**Task statement**:
Below this line is a set of entries; quote exactly the lines from the line that contains "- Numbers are" to the line that contains "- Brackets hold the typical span", both lines included.

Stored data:
=-=-=
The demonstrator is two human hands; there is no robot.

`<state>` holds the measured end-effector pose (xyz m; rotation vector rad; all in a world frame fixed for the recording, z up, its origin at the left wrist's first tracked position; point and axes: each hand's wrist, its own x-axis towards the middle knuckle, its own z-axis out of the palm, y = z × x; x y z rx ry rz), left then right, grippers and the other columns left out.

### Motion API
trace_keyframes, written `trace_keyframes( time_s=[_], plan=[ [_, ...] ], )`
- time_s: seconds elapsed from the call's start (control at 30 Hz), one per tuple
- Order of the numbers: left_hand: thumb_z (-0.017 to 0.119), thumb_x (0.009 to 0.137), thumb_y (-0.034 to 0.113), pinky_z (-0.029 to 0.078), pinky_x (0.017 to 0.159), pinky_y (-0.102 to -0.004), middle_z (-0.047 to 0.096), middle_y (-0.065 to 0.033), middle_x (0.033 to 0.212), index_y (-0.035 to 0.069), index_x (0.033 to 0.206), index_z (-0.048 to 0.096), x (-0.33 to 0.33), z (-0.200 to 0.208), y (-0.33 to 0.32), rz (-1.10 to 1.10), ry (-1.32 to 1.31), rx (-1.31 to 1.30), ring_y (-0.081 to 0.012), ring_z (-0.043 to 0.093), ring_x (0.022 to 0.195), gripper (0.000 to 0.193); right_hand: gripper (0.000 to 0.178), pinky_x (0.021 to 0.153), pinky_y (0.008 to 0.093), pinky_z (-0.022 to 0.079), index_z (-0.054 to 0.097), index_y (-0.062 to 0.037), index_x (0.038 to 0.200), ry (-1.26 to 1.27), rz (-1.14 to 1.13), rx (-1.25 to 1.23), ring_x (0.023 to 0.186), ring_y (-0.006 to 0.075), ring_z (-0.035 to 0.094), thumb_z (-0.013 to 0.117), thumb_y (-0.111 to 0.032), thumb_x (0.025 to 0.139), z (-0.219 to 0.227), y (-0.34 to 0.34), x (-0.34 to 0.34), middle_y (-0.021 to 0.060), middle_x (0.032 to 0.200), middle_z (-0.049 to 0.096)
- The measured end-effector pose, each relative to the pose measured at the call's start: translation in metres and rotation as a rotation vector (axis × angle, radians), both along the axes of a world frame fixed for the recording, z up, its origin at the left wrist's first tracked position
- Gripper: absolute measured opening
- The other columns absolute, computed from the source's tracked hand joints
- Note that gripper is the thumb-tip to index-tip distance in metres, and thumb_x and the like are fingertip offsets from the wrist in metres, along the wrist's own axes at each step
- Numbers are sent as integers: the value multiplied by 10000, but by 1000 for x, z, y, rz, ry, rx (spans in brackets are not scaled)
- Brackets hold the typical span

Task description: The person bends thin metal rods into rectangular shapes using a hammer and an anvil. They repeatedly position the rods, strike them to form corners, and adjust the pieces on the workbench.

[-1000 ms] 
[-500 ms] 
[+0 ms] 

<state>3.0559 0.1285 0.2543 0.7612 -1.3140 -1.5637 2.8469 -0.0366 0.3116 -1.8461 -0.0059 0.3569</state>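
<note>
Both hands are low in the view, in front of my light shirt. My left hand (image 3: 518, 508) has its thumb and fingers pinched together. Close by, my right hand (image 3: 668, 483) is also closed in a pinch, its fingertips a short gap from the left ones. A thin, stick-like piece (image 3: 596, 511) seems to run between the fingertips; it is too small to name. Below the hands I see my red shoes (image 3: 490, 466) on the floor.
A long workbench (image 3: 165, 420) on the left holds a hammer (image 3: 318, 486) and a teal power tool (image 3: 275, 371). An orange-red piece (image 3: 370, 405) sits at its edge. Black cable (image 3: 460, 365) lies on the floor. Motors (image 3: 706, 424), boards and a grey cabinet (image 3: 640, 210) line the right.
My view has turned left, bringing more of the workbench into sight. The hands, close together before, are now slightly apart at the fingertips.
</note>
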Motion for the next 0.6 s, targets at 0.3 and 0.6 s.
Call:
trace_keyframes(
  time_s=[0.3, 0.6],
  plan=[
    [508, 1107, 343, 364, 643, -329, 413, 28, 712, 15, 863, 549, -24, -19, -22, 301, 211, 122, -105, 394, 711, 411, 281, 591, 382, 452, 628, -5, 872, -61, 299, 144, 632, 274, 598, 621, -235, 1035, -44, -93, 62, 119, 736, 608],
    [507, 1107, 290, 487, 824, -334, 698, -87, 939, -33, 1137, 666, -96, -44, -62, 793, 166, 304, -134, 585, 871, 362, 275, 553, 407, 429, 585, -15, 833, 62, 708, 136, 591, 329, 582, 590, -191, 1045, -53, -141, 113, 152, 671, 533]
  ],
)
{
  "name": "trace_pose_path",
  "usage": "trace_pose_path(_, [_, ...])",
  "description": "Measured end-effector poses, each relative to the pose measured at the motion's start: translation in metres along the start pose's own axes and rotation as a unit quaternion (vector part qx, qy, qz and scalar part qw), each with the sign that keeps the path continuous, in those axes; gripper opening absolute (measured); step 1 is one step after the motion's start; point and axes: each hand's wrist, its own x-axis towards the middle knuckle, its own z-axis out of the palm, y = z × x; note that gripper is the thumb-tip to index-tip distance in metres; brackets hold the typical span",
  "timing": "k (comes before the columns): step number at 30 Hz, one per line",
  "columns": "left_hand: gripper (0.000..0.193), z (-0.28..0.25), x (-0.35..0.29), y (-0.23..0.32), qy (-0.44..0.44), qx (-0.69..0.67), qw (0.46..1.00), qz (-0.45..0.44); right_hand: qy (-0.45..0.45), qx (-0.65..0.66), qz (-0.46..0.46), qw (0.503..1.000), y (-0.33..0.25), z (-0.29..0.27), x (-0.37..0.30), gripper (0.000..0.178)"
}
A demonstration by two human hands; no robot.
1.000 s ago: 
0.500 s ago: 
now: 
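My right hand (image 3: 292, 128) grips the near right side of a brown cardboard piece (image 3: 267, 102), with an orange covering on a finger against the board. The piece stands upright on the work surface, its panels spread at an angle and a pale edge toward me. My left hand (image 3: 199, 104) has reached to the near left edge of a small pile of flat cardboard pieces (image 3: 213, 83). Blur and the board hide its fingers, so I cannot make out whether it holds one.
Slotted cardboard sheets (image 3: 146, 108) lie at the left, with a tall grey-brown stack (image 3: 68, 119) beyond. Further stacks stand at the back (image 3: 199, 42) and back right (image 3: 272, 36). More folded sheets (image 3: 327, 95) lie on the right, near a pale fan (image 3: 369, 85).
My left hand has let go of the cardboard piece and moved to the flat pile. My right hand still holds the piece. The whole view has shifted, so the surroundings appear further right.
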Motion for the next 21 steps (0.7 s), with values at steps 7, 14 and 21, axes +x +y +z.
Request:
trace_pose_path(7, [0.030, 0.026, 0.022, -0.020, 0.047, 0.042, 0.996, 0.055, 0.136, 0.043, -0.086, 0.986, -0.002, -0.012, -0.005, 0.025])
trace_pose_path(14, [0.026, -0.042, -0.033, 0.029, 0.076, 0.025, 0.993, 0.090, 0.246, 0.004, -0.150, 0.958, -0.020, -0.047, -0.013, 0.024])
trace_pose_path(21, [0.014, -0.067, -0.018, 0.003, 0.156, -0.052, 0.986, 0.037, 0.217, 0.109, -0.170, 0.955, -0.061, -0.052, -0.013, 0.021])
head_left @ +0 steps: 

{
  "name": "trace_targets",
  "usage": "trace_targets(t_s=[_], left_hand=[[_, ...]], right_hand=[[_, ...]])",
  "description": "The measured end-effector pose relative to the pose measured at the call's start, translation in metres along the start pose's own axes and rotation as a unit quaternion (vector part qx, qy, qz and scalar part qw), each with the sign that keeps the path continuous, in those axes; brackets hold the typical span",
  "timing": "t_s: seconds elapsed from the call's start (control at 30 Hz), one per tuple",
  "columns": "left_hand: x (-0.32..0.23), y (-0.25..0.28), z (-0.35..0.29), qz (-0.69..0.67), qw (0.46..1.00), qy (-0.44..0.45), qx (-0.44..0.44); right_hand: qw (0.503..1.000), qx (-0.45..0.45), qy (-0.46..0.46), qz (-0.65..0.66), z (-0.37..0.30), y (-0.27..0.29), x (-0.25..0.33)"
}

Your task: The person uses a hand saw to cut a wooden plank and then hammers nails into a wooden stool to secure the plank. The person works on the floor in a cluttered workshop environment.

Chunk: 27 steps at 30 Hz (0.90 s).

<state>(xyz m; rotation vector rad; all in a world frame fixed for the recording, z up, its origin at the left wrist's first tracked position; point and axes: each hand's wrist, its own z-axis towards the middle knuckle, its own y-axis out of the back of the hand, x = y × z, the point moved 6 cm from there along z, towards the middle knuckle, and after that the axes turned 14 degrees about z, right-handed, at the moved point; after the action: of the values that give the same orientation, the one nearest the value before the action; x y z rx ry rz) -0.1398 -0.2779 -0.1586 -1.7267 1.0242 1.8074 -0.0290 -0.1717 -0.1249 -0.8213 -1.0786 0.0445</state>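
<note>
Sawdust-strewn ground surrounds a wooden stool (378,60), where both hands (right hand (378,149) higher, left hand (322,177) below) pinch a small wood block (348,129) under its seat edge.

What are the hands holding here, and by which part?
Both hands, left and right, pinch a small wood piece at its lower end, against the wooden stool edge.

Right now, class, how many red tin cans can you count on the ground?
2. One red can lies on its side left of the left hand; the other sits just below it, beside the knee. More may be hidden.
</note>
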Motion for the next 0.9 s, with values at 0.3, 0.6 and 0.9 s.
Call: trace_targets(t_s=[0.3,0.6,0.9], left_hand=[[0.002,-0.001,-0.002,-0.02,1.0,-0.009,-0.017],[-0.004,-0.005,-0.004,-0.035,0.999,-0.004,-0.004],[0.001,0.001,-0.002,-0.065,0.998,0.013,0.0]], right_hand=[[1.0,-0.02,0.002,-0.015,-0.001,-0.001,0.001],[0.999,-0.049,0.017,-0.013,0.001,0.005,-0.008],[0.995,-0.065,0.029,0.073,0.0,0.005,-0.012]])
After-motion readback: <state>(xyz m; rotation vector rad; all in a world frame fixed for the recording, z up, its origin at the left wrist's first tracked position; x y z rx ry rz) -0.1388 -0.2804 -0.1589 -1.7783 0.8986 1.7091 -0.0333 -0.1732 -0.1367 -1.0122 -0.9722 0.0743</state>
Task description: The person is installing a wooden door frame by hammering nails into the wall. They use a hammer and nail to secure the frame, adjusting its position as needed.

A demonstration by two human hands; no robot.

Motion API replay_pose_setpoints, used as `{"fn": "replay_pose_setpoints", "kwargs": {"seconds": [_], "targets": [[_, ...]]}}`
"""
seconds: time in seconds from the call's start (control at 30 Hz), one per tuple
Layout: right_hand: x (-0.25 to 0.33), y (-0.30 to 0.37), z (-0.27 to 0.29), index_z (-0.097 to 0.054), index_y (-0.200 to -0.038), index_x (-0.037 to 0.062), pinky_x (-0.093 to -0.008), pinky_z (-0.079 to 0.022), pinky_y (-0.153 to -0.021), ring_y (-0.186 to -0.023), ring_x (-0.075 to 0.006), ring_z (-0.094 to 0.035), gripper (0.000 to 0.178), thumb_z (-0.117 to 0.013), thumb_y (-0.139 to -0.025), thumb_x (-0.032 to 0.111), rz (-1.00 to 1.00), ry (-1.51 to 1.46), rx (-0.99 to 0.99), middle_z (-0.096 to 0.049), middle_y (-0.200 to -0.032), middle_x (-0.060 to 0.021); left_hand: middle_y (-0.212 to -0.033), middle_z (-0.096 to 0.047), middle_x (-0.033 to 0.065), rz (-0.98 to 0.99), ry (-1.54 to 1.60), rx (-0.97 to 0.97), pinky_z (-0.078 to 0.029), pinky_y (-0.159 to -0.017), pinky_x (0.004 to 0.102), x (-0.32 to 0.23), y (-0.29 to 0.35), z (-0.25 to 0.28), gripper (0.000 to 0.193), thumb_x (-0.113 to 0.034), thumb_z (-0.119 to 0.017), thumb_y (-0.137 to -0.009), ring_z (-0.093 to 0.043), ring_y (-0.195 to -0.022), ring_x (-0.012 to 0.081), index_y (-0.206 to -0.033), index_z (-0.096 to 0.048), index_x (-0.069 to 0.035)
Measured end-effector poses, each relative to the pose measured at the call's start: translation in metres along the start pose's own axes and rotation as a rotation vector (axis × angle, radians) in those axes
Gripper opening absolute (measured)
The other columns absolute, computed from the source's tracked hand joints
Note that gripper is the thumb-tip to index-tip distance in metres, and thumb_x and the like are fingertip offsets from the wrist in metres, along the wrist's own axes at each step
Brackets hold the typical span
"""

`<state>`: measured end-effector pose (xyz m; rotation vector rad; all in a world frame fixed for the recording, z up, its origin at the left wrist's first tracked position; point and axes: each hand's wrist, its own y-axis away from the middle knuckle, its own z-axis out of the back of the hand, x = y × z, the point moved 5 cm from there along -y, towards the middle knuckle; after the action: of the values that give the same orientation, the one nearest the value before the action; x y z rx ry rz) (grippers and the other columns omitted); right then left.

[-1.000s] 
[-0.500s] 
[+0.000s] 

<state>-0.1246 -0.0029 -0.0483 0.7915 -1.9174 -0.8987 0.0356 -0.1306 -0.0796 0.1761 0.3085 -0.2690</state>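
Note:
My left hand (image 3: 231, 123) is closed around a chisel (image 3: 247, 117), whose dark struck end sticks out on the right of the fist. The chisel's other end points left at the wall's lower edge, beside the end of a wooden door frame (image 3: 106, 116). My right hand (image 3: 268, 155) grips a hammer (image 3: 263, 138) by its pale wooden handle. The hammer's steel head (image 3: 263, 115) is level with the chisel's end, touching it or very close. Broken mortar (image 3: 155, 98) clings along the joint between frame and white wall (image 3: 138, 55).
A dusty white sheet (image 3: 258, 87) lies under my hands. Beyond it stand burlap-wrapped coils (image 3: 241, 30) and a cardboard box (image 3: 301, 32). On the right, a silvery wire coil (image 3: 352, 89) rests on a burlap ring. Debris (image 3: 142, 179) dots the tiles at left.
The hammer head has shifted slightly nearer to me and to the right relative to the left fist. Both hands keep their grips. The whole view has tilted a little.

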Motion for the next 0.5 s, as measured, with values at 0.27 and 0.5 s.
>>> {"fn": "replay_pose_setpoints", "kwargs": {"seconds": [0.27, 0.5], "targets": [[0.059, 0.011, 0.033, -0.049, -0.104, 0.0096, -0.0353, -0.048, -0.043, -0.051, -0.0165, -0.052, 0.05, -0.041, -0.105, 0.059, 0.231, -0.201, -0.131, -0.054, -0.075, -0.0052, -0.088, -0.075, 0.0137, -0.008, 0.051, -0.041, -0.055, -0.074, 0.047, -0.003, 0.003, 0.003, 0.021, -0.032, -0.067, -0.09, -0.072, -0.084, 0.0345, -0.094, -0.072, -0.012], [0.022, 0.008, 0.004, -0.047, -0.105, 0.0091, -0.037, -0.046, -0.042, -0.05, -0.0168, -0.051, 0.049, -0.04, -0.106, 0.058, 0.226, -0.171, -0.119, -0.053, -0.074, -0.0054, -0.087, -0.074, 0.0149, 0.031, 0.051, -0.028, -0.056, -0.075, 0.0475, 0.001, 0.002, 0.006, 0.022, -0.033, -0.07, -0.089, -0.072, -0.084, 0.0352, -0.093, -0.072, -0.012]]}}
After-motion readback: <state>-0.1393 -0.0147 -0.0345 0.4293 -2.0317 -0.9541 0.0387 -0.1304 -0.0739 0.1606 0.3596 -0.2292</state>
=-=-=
**Result of this task**:
- Numbers are sent as integers: the value multiplied by 10000, but by 1000 for x, z, y, rz, ry, rx (spans in brackets are not scaled)
- Brackets hold the typical span

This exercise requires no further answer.